Car en ces temps de tourmente, l’amalgame est vite fait entre les irresponsables profiteurs d’un capitalisme trop peu régulé et les 2,7 millions chefs d’entreprises qui -finalement- le font vivre, un peu plus humblement.

Parmi eux, Maxime Holder, 40 ans, PDG de Paul, le célèbre boulanger. L’enseigne n’est plus vraiment une PME, et compte 9000 salariés, dont 3500 en France, pour un chiffre d’affaire de 400 millions d’euros.

Voici ceux qu’il déclare :

« mettre les gens sur le carreau quand on accorde des bonus ou des dividendes est inacceptable. Quand une entreprise souffre, tout le monde doit souffrir. Notre actionnariat est familial. Jamais nous n’irons en bourse.
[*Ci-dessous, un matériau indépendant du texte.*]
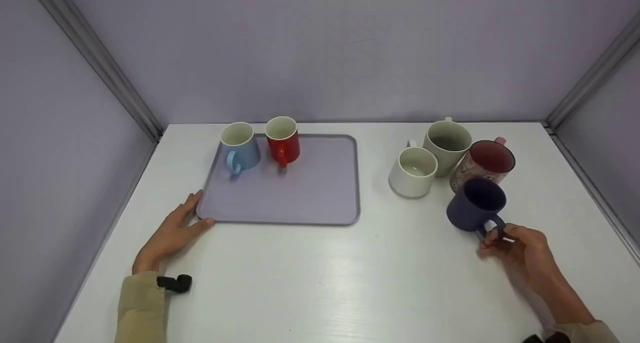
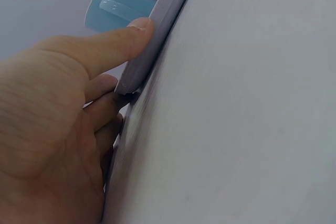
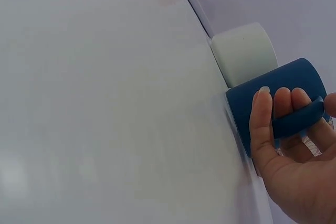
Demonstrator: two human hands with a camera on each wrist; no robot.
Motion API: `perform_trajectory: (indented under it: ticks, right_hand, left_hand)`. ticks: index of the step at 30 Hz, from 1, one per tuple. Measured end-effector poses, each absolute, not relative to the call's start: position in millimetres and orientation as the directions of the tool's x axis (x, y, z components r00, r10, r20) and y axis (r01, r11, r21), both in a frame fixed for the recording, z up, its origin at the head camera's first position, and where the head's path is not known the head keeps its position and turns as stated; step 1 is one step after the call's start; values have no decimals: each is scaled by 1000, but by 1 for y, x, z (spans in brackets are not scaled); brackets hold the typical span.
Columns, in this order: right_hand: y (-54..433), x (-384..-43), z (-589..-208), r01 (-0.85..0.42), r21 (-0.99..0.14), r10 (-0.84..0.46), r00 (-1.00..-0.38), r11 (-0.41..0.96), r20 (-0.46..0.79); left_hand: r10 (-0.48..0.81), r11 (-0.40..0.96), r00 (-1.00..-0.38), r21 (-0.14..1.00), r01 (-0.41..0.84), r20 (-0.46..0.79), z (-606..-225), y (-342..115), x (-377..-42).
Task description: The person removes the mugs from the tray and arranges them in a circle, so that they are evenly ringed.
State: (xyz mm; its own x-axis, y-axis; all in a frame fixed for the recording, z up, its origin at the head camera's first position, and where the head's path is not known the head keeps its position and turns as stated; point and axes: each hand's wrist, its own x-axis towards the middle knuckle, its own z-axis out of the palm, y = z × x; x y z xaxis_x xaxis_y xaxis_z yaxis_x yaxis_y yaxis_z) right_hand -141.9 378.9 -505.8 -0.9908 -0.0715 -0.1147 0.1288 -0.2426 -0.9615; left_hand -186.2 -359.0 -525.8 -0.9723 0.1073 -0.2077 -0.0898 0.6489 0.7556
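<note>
My right hand (image 1: 530, 250) grips the handle of a dark blue mug (image 1: 470, 210), which also shows in the right wrist view as a blue mug (image 3: 252, 103). Whether its base touches the table cannot be made out. At the far left, my left hand (image 1: 170, 235) holds the near left corner of a grey-lilac tray (image 1: 300, 198). Its thumb lies on the front rim, its fingers along the left side, as the left wrist view of the hand (image 2: 58, 98) shows. A light blue mug (image 1: 245, 150) and a red mug (image 1: 290, 148) stand upright on the tray.
Left of and behind the dark blue mug stand a white mug (image 1: 410, 178), a taller off-white mug (image 1: 442, 155) and a pink patterned mug (image 1: 467, 170), close together. The white table (image 1: 320, 278) meets a pale wall (image 1: 320, 58) at the back, with side panels left and right.
</note>
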Motion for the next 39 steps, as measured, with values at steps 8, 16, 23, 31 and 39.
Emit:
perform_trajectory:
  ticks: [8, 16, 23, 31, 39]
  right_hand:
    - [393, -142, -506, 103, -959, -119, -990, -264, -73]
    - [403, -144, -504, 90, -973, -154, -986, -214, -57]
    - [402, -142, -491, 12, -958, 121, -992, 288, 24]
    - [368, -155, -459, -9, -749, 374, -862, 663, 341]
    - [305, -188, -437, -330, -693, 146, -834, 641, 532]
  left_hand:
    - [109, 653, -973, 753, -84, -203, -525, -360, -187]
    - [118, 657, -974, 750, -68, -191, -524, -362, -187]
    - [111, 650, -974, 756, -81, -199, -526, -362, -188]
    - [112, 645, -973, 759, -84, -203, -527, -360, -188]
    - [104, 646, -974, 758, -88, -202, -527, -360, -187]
Jamais nous ne travaillerons avec un fonds d’investissement qui demanderait à toute force une rentabilité. j’ai toujours considéré qu’une entreprise avait d’être vocation que d’être un simple tiroir-caisse ».

Il faut dire que Paul est une entreprise familiale fondée en 1889. Julien, Francis et Maxime Holder se sont succédés pour diriger et développer cette enseigne désormais célèbre.

Leur indépendance leur permet ce « luxe » d’être simplement plus humains que ceux dont la soumission au capitalisme financier fait peine à voir.